- _INPUT DATA_:
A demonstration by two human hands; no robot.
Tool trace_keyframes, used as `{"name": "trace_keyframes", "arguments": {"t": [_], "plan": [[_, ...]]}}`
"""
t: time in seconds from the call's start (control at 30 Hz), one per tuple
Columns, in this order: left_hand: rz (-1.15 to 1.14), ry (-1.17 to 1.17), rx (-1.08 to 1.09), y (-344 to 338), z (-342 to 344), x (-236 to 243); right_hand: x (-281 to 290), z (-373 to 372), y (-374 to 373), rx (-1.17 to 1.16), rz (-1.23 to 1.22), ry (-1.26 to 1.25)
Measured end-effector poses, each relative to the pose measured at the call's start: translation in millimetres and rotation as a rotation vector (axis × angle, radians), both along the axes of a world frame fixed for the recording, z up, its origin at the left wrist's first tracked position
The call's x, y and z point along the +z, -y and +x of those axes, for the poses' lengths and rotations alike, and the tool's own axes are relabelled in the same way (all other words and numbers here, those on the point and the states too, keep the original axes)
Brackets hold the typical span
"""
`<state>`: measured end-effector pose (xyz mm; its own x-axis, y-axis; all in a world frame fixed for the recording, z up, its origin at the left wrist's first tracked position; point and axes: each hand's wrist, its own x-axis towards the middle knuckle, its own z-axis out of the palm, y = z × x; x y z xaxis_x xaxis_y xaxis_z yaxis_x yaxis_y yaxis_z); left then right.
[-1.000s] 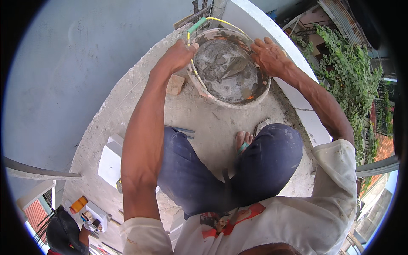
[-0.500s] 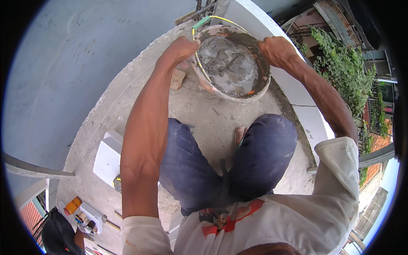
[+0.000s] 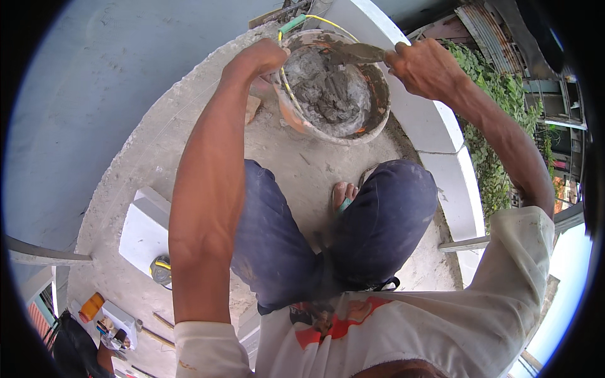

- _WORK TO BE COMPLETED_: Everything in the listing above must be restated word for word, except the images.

- _RESPONSE AREA_:
A demonstration by two human hands; no robot.
Tool trace_keyframes, used as `{"name": "trace_keyframes", "arguments": {"t": [_], "plan": [[_, ...]]}}`
"""
t: time in seconds from the call's start (control at 30 Hz), one per tuple
Columns, in this order: left_hand: rz (-1.15 to 1.14), ry (-1.17 to 1.17), rx (-1.08 to 1.09), y (-344 to 338), z (-342 to 344), x (-236 to 243); right_hand: x (-281 to 290), z (-373 to 372), y (-374 to 373), rx (-1.17 to 1.16), rz (-1.23 to 1.22), ry (-1.26 to 1.25)
Measured end-effector poses, each relative to the pose measured at the call's start: translation in millimetres and rotation as a rotation vector (axis × angle, radians), both along the axes of a world frame fixed for the recording, z up, its origin at the left wrist's first tracked position
The call's x, y and z point along the +z, -y and +x of those axes, for the poses' lengths and rotations alike, and the tool's own axes are relabelled in the same way (all other words and numbers here, those on the point and the states too, keep the original axes)
Brackets hold the typical span
"""
`<state>`: measured end-effector pose (xyz mm; its own x-axis, y-axis; all in a world frame fixed for the recording, z up, its origin at the left wrist's first tracked position; point and axes: each hand's wrist, its own x-axis towards the middle knuckle, its own z-axis out of the palm, y = z × x; x y z xaxis_x xaxis_y xaxis_z yaxis_x yaxis_y yaxis_z); left then right.
[-1.000s] 
[-0.500s] 
[+0.000s] 

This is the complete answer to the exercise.